Wednesday, August 31, 2016

Adam Smith Meets Machiavelli: When in Markets, Connect to the State

We have heard a lot about lobbying in the US, and its effects on law writing, law enforcement, government contracts, and subsidies. We also know that in authoritarian governments, firms can act as the arm of the state, and firms and state can be mixed up to such an extent that it is hard to tell who is running who. A classic example is the People’s Liberation Army in China, which owned 20,000 companies 10 years ago (and was ordered to sell them). If state relations help firms in both market economies and authoritarian states, what happens when an authoritarian state gets a market economy? Again China offers an example.

A forthcoming article in Administrative Science Quarterly by Heather Haveman, Nan Jia, Jing Shi and Yongxian Wang looks at whether firms profited from connections to the state.
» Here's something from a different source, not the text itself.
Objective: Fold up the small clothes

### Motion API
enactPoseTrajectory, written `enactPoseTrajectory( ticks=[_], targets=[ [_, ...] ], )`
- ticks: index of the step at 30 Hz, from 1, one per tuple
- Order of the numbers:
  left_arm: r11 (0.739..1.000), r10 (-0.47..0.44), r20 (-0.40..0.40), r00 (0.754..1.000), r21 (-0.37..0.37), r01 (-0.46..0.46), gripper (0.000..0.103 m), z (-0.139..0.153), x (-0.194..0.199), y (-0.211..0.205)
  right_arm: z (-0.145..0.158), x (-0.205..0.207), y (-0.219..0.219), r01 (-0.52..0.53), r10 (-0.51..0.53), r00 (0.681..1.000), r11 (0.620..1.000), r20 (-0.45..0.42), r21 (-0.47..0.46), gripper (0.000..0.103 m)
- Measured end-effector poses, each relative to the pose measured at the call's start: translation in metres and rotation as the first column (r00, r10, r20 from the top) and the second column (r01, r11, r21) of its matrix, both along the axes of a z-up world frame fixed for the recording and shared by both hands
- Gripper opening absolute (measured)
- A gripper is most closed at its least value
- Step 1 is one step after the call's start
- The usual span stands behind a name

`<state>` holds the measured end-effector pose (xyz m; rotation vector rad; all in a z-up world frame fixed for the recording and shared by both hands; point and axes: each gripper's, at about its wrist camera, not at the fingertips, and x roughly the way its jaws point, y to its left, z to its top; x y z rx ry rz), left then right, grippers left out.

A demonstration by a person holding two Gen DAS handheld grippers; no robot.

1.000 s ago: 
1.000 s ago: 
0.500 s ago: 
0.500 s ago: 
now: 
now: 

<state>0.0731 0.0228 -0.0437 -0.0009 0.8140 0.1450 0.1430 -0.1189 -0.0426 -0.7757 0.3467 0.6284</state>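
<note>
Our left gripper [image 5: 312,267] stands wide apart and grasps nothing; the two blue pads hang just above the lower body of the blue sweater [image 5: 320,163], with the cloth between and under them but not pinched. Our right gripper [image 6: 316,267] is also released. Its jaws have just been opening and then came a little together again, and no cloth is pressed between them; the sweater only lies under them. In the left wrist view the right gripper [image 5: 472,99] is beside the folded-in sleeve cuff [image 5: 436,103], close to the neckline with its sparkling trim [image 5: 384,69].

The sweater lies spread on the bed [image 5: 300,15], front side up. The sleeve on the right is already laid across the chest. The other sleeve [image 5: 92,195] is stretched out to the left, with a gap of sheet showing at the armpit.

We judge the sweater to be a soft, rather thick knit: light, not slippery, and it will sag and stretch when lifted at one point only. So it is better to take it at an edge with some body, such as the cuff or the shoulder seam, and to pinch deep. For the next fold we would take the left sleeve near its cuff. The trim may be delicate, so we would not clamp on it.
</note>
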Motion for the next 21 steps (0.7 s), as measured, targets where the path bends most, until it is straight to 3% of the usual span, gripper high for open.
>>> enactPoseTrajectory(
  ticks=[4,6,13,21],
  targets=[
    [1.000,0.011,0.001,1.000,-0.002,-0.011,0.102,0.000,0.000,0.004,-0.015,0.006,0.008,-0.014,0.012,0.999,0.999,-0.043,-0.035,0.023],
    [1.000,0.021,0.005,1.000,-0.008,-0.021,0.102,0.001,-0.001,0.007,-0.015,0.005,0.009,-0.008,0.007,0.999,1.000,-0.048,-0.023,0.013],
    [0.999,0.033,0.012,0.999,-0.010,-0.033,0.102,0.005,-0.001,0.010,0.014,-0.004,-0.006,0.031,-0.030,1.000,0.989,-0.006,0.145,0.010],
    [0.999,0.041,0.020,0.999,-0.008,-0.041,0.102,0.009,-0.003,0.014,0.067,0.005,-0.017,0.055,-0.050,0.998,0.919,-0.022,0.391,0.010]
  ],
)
Of course we expect the answer to be yes, but the interesting part is when the firms profited most. Here are some interesting highlights. First, market development reduced profits, so competition works. Adam Smith would be pleased. Second, state connections had little overall effect on profits – surprising, right? But remember that this was a period with changing market development over time, and the interesting finding is this: State connections increased profits when the market became more developed. Machiavelli would be pleased – even when markets are strong, an authoritarian state can Trump them.

How does this happen? The short answer is that we don’t really know the details; there are simply too many ways that a state can support specific firms that it likes, and can place other firms at a disadvantage. That’s exactly why state connections are suspicious; their results are hard to trace. At least one advantage with an authoritarian state is that it is not subtle, so some of the things it does are easy to trace. Haveman and her coauthors found that resources were directed to the state-connected firms, which explained some of their advantage, but far from all.

Will this pattern continue? Well, I have also done research on China with Cyndi Man Zhang, and we found that Chinese managers were still heavily state-oriented in their actions. Maybe that is why the ones that could also use the state did well. But the advantage is so large that it is hard to see them stop doing it, especially when they got better at using the state the further along the transition to a market economy had gone. So Adam Smith has met Machiavelli and been defeated.